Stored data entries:
%%
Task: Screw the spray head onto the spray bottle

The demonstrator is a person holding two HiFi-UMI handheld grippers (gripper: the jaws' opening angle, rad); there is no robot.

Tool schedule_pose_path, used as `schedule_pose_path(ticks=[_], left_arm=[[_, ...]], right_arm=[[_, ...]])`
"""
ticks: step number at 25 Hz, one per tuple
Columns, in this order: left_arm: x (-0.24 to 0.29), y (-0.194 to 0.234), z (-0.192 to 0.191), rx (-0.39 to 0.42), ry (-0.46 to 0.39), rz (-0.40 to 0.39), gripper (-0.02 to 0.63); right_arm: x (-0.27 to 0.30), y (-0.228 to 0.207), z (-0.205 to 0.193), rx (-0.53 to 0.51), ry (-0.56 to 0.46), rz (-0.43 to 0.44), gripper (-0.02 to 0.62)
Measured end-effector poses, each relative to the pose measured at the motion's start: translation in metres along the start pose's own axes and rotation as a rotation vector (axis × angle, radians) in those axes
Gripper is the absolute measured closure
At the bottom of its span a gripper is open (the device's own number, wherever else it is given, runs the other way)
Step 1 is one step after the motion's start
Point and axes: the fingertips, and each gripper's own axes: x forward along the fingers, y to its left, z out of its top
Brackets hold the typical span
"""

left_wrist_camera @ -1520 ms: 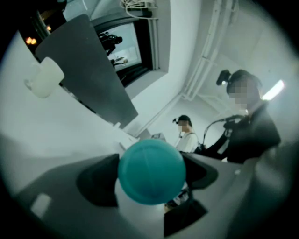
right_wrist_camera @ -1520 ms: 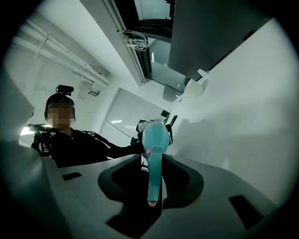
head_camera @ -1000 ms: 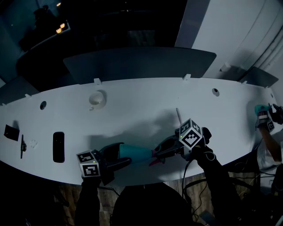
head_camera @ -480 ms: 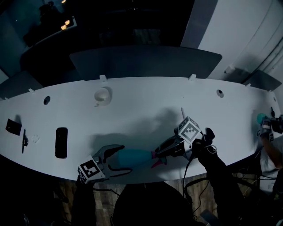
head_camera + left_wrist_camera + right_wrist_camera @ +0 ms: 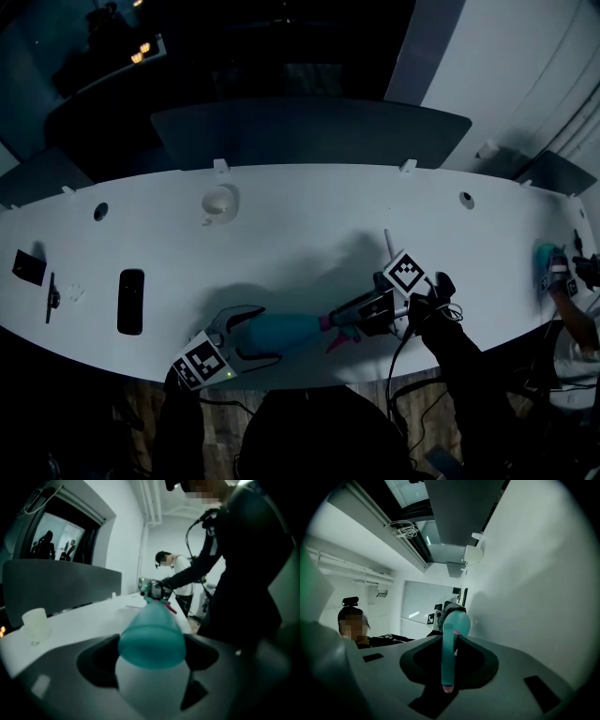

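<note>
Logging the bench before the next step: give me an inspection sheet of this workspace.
Surface: white curved table.
Job's things: teal spray bottle held level over the near edge, spray head at its neck.
Clutter: white cup, black flat device.
Grippers: left hand-held gripper shut on the bottle's base; right hand-held gripper on the spray head, jaws just closing further.
Cables: black cable below the right hand.
Surroundings: dark partition behind; another person at right edge.

Teal bottle (image 5: 286,330) w/ whitish base; teal spray head (image 5: 449,653) w/ pink accents. White worktop (image 5: 300,234), white cup (image 5: 218,202), black slab (image 5: 130,301). Dark grey l. claw (image 5: 255,335), its cube patterned in B&W squares.
</note>
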Motion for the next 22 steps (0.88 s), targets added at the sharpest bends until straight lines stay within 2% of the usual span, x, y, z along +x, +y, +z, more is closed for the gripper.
schedule_pose_path(ticks=[2,5,7,10,12,15,19,22], left_arm=[[0.003,-0.002,0.002,-0.014,-0.020,0.003,0.189],[0.000,-0.004,0.010,-0.047,-0.082,0.032,0.192],[-0.001,0.000,0.016,-0.063,-0.126,0.047,0.192],[-0.003,0.000,0.023,-0.061,-0.165,0.058,0.192],[-0.002,-0.001,0.023,-0.047,-0.153,0.062,0.192],[0.000,-0.002,0.022,-0.041,-0.132,0.058,0.192],[0.003,-0.006,0.013,-0.045,-0.084,0.042,0.192],[0.002,-0.001,0.015,-0.059,-0.097,0.077,0.189]], right_arm=[[-0.003,0.001,-0.001,-0.012,0.005,-0.008,0.499],[-0.006,0.013,0.002,-0.045,-0.045,0.050,0.499],[-0.010,0.025,0.007,-0.138,-0.082,0.065,0.497],[-0.011,0.024,0.006,-0.298,-0.070,-0.032,0.497],[-0.011,0.016,0.003,-0.283,-0.056,-0.070,0.495],[-0.011,0.013,0.001,-0.230,-0.058,-0.072,0.496],[-0.011,0.006,-0.006,-0.282,0.019,-0.146,0.497],[-0.011,0.022,0.008,-0.318,-0.055,-0.113,0.499]])
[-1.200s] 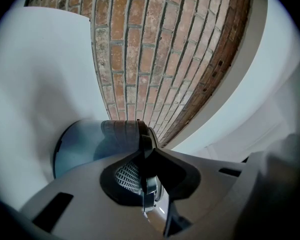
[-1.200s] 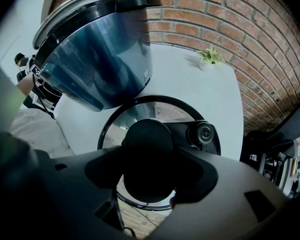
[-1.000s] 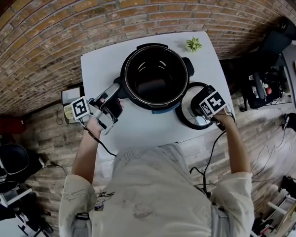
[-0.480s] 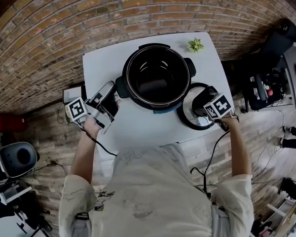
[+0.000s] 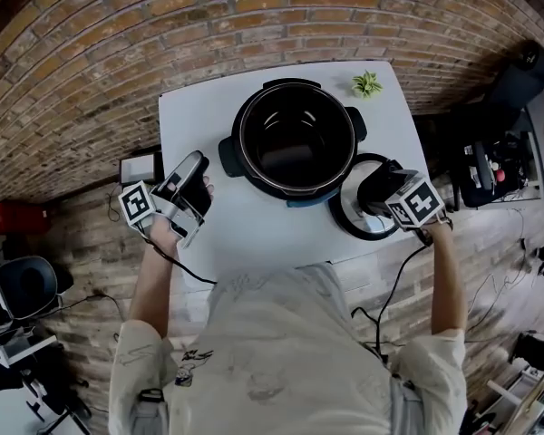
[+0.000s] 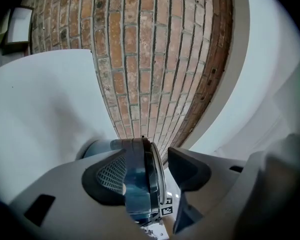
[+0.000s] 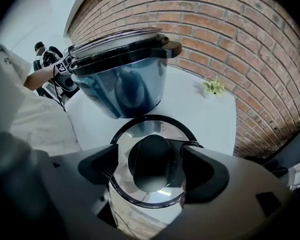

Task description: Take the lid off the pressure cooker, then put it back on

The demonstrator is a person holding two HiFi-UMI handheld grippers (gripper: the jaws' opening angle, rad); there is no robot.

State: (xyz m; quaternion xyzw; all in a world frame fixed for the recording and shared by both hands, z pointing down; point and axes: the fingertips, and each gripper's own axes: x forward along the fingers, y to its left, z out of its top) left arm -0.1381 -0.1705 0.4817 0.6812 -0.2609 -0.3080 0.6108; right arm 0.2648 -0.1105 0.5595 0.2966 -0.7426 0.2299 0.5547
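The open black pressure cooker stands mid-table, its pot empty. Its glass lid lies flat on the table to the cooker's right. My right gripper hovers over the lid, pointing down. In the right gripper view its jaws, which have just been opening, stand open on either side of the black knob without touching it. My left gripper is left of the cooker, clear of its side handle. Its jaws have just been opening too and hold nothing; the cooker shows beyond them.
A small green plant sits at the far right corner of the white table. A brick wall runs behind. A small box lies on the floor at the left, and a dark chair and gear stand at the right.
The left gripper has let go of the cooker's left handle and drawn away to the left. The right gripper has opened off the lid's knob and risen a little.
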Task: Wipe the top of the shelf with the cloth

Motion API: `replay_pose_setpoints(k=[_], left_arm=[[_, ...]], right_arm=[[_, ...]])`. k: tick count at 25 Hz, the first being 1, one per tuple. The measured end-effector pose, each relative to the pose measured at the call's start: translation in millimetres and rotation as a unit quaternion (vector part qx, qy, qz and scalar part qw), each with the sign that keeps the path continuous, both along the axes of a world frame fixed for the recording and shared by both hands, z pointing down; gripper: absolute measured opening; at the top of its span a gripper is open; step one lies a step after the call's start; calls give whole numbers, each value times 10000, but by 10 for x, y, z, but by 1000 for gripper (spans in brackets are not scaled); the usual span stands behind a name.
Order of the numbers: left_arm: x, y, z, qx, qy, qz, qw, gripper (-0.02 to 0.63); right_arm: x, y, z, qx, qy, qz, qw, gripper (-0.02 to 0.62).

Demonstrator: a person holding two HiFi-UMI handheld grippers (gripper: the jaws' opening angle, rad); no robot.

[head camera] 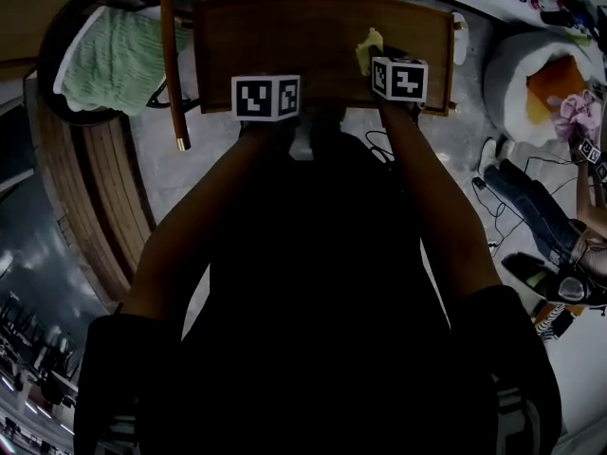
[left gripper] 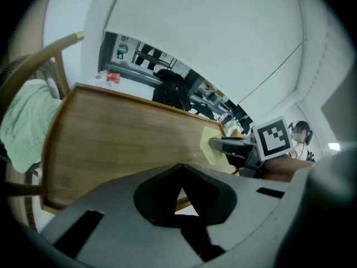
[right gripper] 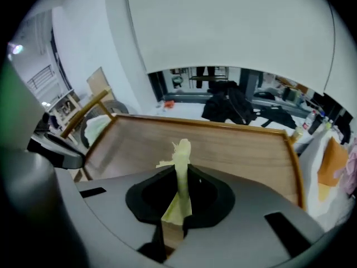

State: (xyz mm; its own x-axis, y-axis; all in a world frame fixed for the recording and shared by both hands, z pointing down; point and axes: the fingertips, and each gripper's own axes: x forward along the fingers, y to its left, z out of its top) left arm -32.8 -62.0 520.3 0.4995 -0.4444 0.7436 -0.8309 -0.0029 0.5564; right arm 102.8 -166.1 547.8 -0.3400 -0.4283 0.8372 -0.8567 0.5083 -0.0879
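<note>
Two grippers are held at the front edge of the brown wooden shelf top [head camera: 313,36]. A pale yellow cloth [right gripper: 181,172] is pinched between the right gripper [right gripper: 176,206] fingers. It sticks up past them, over the right end of the shelf top. The left gripper [left gripper: 181,197] fingers are pressed together on nothing, well left of the cloth.

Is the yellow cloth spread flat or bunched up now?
Bunched up. The cloth stands as a narrow, crumpled strip pinched in the right gripper, over the wooden shelf top.
</note>
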Motion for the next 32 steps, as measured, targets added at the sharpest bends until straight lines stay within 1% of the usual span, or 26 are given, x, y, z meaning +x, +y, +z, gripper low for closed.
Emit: replay_pose_setpoints(k=[4,8,10,11,13,14,19,23,25,27,30,32], left_arm=[[-650,196,-141,1,-145,-211,9997,12],[-1168,347,-259,-28,-258,-240,9994,11],[-1379,401,-321,-14,-408,-216,9989,11],[-1476,422,-353,36,-545,-202,9983,12],[-1663,465,-399,159,-845,-194,9961,11],[-1747,491,-410,186,-926,-208,9953,11],[-2042,575,-384,73,-924,-314,9952,11],[-2045,589,-367,129,-990,-334,9944,11],[-2027,608,-346,95,-981,-317,9946,11],[-1992,621,-324,23,-956,-297,9950,11],[-1867,600,-287,-63,-912,-285,9954,11],[-1764,555,-253,-48,-924,-296,9953,11]], right_arm=[[-1166,423,150,-294,-630,-743,9948,48],[-2171,814,306,-653,-1184,-1321,9820,48],[-2557,930,381,-778,-1382,-1530,9754,48],[-2709,995,430,-867,-1445,-1619,9723,48],[-2959,1140,527,-1031,-1478,-1813,9668,48],[-3063,1197,562,-1055,-1457,-1903,9651,48],[-3387,1343,618,-1072,-1238,-2117,9635,48],[-3438,1362,674,-1005,-1087,-2187,9645,48],[-3465,1373,666,-912,-1016,-2374,9618,48],[-3436,1384,670,-908,-880,-2492,9602,48],[-3230,1368,686,-1038,-793,-2367,9628,48],[-3032,1312,681,-1005,-743,-2273,9658,48]])
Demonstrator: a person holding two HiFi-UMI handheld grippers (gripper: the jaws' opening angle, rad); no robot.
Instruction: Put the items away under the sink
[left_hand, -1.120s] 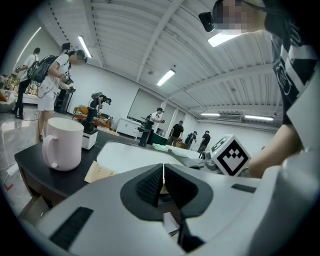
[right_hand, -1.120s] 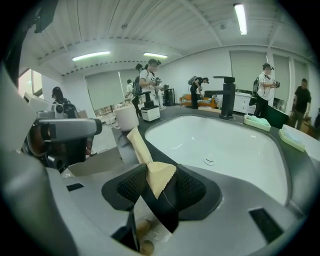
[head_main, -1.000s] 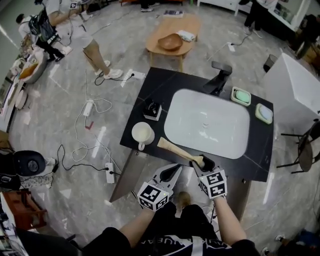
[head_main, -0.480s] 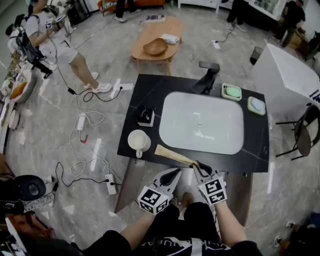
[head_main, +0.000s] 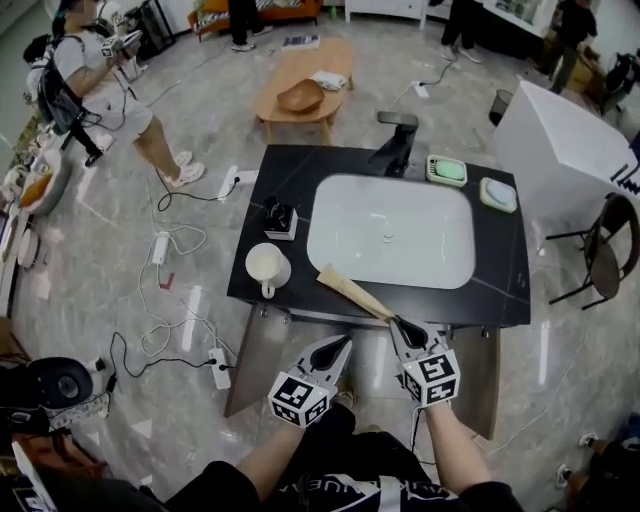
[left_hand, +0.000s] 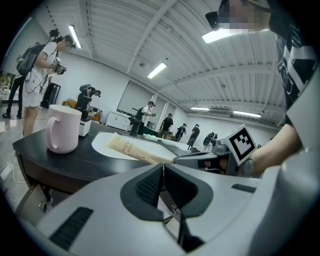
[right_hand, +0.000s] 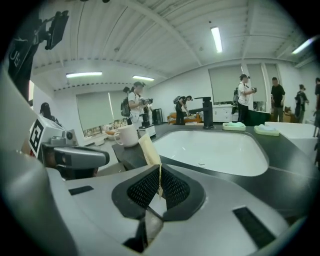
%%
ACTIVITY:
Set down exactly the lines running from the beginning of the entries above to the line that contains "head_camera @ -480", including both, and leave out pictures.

RESPONSE:
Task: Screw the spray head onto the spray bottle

The demonstrator is a person holding two HiFi-UMI handheld grippers (gripper: the jaws' opening angle, rad); there is no robot.

Tool schedule_pose_path, used as `schedule_pose_path(ticks=[_], left_arm=[[_, ...]], right_arm=[[_, ...]])`
"""
ticks: step number at 25 Hz, one per tuple
Columns, in this order: left_arm: x (-0.24 to 0.29), y (-0.194 to 0.234), z (-0.192 to 0.191), rx (-0.39 to 0.42), ry (-0.46 to 0.39), rz (-0.40 to 0.39), gripper (-0.02 to 0.63); right_arm: x (-0.27 to 0.30), y (-0.228 to 0.207), z (-0.205 to 0.193), rx (-0.53 to 0.51), ry (-0.56 to 0.46), rz (-0.43 to 0.44), gripper (-0.02 to 0.62)
Measured end-effector poses, each relative to the pose measured at the motion's start: translation in metres along the start pose's own axes and rotation as a rotation vector (axis × angle, radians) in those axes
Gripper is the absolute measured closure
At the bottom of its span a gripper is open (the device's own number, wherever else it is given, runs the other way)
Step 1 is one step after the motion's start
Point and axes: the fingertips, and each gripper's own axes: x forward along the fingers, y to its left, z out of its top
Brackets hold the typical span
"""

left_wrist_camera @ -1520 ms: 
right_wrist_camera @ -1520 ms: 
head_camera @ -1000 ms: 
head_camera @ -480 ms: 

Nothing remains to be done, and the exercise is complete.